Querelle féodale bientôt doublée d’un conflit dynastique dégénérant finalement en guerre nationale, la guerre de Cent Ans a pour origine première la volonté des rois d’Angleterre de transformer leur fief de Guyenne en alleu dans le double but de se soustraire à la pratique de l’hommage, humiliante pour leur dignité royale, et d’ôter aux rois de France et à leurs agents toute possibilité légale d’intervention notamment par évocation des causes judiciaires devant leurs tribunaux. Combattue par les rois de France désireux au contraire d’achever la reconquête de l’empire continental des Plantagenêts par la réintégration de la Guyenne* (et du Ponthieu) dans le domaine royal, cette politique eut pour conséquences les deux premières guerres de Guyenne (1294-1297/1303 ; 1324-1327), qui, commencées également par la prononciation de la commise des fiefs d’Édouard Ier et d’Édouard II, aboutirent à la restitution à ces souverains de leurs derniers fiefs continentaux, celui de Guyenne surtout, auquel ils étaient particulièrement attachés en raison de son importance démographique (400 000 âmes) et surtout économique (production de 800 000 hl de vin en moyenne).


Le conflit dynastique

Or, la mort de Charles IV le Bel sans héritier mâle en 1328 offre justement à Édouard III la possibilité de tenir en toute indépendance ses possessions continentales en lui permettant non seulement de contester la légitimité du nouveau roi de France Philippe VI de Valois, mais aussi de revendiquer pour lui-même l’héritage des Capétiens.

Depuis 1316, en effet, la transmission de la couronne royale s’était faite dans cette famille sans tenir compte des droits légitimes des filles de Louis X le Hutin et de Philippe V le Long, qu’aucune disposition juridique n’écartait du trône. D’ailleurs, des incidents avaient marqué le couronnement à Reims de Philippe V le Long le 9 janvier 1317, couronnement auquel étaient opposés les partisans de Jeanne II de Navarre, fille de Louis X le Hutin. Aussi avait-il fallu réunir dans la capitale une assemblée de nobles, de clercs, de bourgeois et d’universitaires parisiens qui approuva l’avènement du nouveau souverain et justifia par avance l’accession au trône, en 1322, de son jeune frère Charles IV le Bel, qui eut lieu sans aucun incident. Par là se trouva fixée dans les faits mais non dans le droit la règle qui excluait les femmes de la couronne de France et assurait sa transmission au plus proche héritier mâle par le sang du souverain défunt, sans qu’il ait été jamais nécessaire de recourir à une prétendue loi salique qui ne sera évoquée qu’à partir du règne de Charles V pour justifier a posteriori l’avènement des Valois en 1328.

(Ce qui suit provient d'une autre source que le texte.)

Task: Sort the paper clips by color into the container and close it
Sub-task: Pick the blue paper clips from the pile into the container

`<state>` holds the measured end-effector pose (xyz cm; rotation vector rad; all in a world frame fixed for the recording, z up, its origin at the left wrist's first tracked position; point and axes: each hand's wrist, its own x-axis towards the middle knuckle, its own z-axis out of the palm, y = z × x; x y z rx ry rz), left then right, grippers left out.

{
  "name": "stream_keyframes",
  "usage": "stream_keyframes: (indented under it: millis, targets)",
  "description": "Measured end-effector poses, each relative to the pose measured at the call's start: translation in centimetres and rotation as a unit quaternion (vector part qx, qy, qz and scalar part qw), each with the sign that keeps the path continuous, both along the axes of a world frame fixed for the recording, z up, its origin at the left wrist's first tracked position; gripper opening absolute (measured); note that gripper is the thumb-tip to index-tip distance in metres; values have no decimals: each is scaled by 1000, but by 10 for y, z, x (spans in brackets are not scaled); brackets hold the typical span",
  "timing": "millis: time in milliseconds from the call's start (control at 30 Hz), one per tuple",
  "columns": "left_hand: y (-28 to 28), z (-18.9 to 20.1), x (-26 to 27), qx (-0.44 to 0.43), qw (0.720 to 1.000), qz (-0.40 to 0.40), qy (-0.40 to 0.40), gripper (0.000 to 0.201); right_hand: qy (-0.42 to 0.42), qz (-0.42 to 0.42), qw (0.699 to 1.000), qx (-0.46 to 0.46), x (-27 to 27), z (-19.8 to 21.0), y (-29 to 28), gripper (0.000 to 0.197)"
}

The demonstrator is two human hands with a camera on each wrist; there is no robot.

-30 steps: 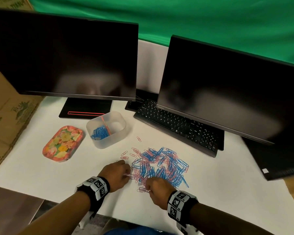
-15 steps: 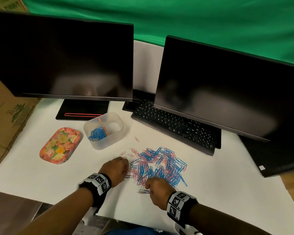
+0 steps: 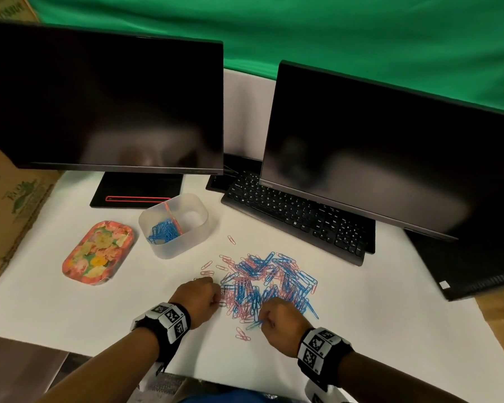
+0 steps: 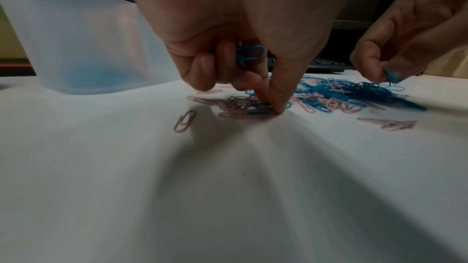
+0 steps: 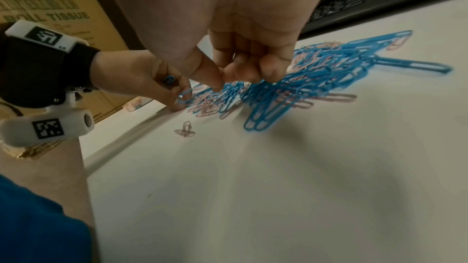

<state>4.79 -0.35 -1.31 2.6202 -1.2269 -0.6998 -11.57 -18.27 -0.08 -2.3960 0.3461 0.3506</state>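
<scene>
Pinching a blue clip at the near left edge of the paper-clip pile [image 3: 269, 286], the left hand [image 3: 198, 299] keeps more blue clips [image 4: 249, 54] tucked under its curled fingers. Curled at the pile's near edge, the right hand [image 3: 280, 322] pinches a blue clip [image 3: 253, 325]. Beyond the pile's left side stands the open container [image 3: 173, 223], with bare white table [image 3: 85, 309] between.

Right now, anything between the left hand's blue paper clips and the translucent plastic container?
Nothing visible. Bare white table separates the left hand, holding blue paper clips, from the translucent plastic container, which is open-topped.
</scene>
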Motion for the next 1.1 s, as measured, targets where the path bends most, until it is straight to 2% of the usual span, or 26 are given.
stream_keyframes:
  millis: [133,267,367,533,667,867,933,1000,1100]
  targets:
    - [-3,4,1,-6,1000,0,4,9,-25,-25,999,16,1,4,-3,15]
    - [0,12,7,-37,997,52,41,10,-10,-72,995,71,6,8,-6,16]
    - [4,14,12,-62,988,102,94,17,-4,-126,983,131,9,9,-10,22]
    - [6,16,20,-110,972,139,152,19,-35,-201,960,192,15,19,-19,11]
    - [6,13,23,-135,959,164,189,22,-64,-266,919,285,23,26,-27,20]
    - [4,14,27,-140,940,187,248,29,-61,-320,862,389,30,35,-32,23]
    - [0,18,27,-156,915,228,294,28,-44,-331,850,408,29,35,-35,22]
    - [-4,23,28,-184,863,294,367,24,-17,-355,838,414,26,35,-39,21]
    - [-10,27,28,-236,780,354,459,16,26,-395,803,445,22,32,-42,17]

Pourtant, les événements de 1316 et de 1322 n’avaient pas entièrement résolu le problème de la succession monarchique, car, dans les deux cas, les filles des souverains défunts écartées du trône n’avaient pas de fils. Or, leur inaptitude à assumer la dignité royale n’entraînait pas ipso facto leur inaptitude à la transmettre. En était-il ainsi en 1328 d’Isabelle de France, fille de Philippe IV le Bel, sœur de Charles IV le Bel, mais aussi mère du roi d’Angleterre Édouard III, dont se trouvait par là même justifiée la candidature au trône de France concurremment avec celles des cousins germains du souverain défunt, Philippe de Valois et Philippe d’Evreux ? Ayant écarté ce dernier prince en raison de sa jeunesse relative et de son manque d’ambition, ayant refusé la couronne à Édouard sous le prétexte de l’inaptitude des femmes à la transmettre à leurs descendants mâles, ce qui revenait à poser un principe nouveau en matière de droit successoral monarchique, une nouvelle assemblée, composée exclusivement de barons et de prélats réunis à Paris, porta son choix sur le second de ces princes, fondateur de la dynastie de Valois. Sous le nom de Philippe VI, celui-ci devait être couronné à Reims le 29 mai 1328, et, malgré quelques protestations de pure forme mais non dénuées de valeur juridique, Édouard III se résignait à lui prêter hommage à Amiens le 6 juin 1329 et à reconnaître ledit hommage comme « lige » par des lettres patentes munies du grand sceau d’Angleterre le 30 mars 1331.